## Problem to work on
Write out exactly the lines below starting at the one containing "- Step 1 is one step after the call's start" and ending at the one containing "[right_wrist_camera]". Omit every picture.
[Start of Attachment]
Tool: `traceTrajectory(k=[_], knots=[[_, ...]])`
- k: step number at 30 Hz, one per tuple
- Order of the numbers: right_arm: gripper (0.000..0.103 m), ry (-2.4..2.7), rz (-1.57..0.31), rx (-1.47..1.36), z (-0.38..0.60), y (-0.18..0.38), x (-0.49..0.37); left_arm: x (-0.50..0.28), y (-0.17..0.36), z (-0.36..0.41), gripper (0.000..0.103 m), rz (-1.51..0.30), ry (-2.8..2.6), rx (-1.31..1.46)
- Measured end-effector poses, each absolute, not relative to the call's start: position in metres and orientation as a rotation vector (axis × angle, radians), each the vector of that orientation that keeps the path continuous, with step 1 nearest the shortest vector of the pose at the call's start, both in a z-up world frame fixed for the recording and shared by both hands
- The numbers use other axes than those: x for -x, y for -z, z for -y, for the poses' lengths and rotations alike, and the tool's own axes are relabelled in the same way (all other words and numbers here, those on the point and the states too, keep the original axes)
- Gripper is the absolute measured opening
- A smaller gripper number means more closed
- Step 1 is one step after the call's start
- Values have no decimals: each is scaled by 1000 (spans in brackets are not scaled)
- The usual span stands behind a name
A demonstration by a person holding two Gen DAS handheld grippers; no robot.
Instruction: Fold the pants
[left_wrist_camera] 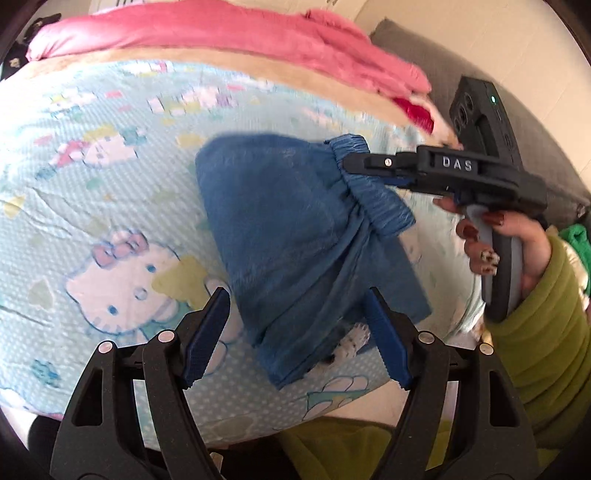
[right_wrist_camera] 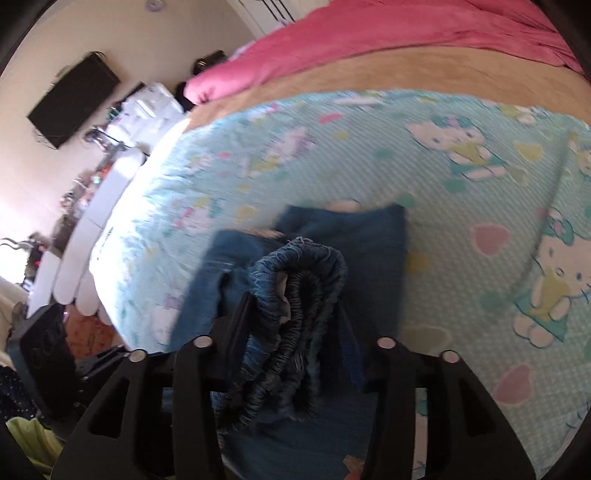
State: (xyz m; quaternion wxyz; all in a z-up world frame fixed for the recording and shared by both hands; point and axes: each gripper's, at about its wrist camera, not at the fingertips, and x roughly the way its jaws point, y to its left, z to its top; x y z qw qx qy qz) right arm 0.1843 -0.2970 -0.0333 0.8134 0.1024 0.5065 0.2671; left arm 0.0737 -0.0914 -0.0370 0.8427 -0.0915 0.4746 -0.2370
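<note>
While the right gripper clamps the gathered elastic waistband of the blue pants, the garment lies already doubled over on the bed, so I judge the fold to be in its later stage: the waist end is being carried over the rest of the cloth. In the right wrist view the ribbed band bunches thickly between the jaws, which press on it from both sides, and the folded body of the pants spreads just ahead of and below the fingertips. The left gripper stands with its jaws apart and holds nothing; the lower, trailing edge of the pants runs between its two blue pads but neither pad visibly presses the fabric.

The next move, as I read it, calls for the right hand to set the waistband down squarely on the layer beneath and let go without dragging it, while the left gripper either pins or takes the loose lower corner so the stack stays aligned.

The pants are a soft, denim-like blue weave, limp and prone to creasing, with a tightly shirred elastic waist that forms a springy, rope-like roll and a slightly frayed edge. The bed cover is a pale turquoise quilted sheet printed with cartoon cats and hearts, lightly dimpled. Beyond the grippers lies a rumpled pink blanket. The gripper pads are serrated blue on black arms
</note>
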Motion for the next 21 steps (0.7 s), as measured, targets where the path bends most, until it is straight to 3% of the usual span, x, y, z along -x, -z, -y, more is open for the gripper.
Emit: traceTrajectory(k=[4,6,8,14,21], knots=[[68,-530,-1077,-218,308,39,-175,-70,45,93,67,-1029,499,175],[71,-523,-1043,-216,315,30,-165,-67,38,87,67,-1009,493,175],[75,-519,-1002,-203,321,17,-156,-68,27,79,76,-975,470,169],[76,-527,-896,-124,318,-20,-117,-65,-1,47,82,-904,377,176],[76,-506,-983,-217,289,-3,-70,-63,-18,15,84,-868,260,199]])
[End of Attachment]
## Response area
- Step 1 is one step after the call's start
- Values have no decimals: each is scaled by 1000 (spans in brackets are not scaled)
- The usual span stands behind a name
A demonstration by a person holding two Gen DAS handheld grippers; no robot.
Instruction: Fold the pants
[left_wrist_camera] 
[right_wrist_camera] 

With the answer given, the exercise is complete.